A subordinação de representantes do interesse público, aos interesses particulares, para além de legítimos programas de governo, normal na dinâmica democrática, também pode se dar pelo que se tem denominado amplamente por todos os lados, como corrupção. A corrupção enquanto discurso é um artefato de formação de opinião, mas enquanto fato, passou a constituir uma dimensão da ordem econômica, política e cultural que obedecemos genericamente, direta ou indiretamente.
Apesar da condenação formal da moral da Sociedade, a normalização deste comportamento se entranhou no espaço público e privado, determinando não apenas estratégias ilegais, mas também as legais. Em 1994, o Congresso Nacional aprovou a isenção de lucros e dividendos do pagamento de Imposto de Renda, o que tornou o Brasil como único das 100 maiores economia a não tributar os ganhos dos super ricos, entre outras estratégias que nos fez a terceira nação do mundo com maior desigualdade.
Vale ressaltar que esta decisão é uma frontal infringência do preceito constitucional de 88 que determina a proporcionalidade entre tributação e rendimentos do contribuinte. Ou seja, corromperam um princípio constitucional e tornaram legal o absurdo de fazer o que ganha menos pagar mais tributos proporcionalmente.
Agora no PL 2159, a devastação moral que legaliza a corrupção, também está presente. “Outra emenda acatada, do senador Zequinha Marinho (Podemos-PA), busca oferecer segurança jurídica ao servidor público. O texto estabelece que a responsabilidade criminal e administrativa na concessão de licença, autorização ou permissão em desacordo com as normas ambientais se dará apenas se houver dolo (intenção). A emenda exclui a forma culposa da conduta, que atualmente é punida com três meses a um ano de detenção, além de multa”. (Fonte: Agência Senado)
Sem que o “público” se estruture a partir de novos patamares de organização da Sociedade para o efetivo direito ao Controle da Sociedade sobre o Estado, com participação social efetiva e total transparência das decisões governamentais e demais agentes públicos, continuaremos normalizando a privatização do espaço estatal, nos distanciando da centralidade da Sustentabilidade que diz respeito ao equilíbrio entre o tão esquecido social, o econômico e o ecológico, tal como aprovado e defendido pelas Nações Unidas.
O equilíbrio entre Mercado, Estatal e Público é a dimensão política e institucional que a Sustentabilidade exige entre econômico, social e ecológico que circula nos 3 espaços institucionais.
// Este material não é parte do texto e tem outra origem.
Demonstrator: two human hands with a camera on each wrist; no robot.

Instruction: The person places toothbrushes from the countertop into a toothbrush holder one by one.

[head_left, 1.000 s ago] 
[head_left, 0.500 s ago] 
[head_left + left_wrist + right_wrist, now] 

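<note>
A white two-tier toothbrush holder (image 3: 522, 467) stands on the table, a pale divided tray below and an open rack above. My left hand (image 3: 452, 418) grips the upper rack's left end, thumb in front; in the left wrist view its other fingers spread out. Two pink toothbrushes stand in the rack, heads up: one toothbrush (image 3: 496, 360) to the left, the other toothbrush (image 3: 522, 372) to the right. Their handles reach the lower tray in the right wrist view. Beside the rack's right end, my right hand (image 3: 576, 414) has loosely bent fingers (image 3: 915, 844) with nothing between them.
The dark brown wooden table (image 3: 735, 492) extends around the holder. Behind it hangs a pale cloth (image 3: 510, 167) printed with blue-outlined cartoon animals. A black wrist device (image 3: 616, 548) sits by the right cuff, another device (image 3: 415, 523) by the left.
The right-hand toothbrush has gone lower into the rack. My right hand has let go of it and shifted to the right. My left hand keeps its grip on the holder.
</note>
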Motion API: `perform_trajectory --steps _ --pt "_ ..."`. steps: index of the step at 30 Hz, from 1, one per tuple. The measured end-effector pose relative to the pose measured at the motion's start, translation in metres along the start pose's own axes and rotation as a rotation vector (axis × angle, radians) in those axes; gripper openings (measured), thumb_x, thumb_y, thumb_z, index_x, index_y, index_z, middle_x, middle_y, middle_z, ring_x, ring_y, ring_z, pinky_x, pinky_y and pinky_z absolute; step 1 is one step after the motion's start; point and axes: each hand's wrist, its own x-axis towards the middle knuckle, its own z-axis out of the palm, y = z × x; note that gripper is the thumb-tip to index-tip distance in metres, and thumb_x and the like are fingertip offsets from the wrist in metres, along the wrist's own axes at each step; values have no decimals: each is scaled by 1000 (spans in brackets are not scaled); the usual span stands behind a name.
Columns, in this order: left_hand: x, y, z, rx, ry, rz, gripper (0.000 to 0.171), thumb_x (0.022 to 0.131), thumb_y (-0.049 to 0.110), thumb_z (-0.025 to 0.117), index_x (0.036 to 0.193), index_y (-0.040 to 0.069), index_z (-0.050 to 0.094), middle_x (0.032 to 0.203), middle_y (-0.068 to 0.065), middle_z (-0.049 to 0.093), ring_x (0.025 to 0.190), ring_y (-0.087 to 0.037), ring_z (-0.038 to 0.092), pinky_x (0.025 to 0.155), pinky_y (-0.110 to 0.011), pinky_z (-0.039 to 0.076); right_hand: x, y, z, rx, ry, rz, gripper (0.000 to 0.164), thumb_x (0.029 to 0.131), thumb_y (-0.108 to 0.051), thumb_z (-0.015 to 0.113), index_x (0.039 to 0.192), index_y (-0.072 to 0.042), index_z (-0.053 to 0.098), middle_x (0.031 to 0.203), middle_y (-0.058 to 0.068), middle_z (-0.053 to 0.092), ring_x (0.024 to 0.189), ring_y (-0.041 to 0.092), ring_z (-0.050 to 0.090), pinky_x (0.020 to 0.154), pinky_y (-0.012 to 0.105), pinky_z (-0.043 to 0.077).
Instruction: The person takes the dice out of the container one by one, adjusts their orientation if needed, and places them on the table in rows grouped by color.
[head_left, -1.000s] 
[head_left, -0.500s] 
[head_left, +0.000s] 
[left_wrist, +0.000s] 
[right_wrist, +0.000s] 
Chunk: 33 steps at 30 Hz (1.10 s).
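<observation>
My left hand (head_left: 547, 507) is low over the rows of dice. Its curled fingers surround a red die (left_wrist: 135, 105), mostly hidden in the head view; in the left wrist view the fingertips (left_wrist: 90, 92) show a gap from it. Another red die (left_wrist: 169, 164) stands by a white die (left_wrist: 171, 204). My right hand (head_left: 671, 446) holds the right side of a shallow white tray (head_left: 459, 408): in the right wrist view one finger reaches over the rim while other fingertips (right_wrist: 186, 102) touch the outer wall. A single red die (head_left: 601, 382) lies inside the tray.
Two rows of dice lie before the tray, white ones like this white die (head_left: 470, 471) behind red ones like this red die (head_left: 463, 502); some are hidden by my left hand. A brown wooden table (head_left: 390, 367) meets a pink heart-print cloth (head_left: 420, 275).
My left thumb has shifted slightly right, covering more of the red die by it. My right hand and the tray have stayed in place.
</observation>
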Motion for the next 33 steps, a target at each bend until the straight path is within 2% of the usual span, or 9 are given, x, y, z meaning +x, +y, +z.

Dimensões que se complementam para tornar o Desenvolvimento Sustentável enfim, um fato.
A flexibilização das normas de licenciamento de atividades potencialmente predatórias, claramente opera a concentração da renda, riqueza e poder de quem já tem muito e socializa ao público impactos ambientais irreversíveis, como há 500 anos a extinção do Pau Brasil, prejudicando a biodiversidade, os ecossistemas as comunidades locais tradicionais, estrangulando o crescimento do mercado de consumo e os ganhos dos empresários do varejo.
Sim, por incrível que pareça, a maioria dos empresários de serviços e comércio locais, que dependem do mercado de consumo de varejo, não conseguem entender que são os principais prejudicados com o atual modelo de desenvolvimento de Commodities que concentram renda, riqueza e poder, principalmente fora daqui. Mas esse papo fica pra próxima…
“Tristes tempos em que é preciso explicar o óbvio”.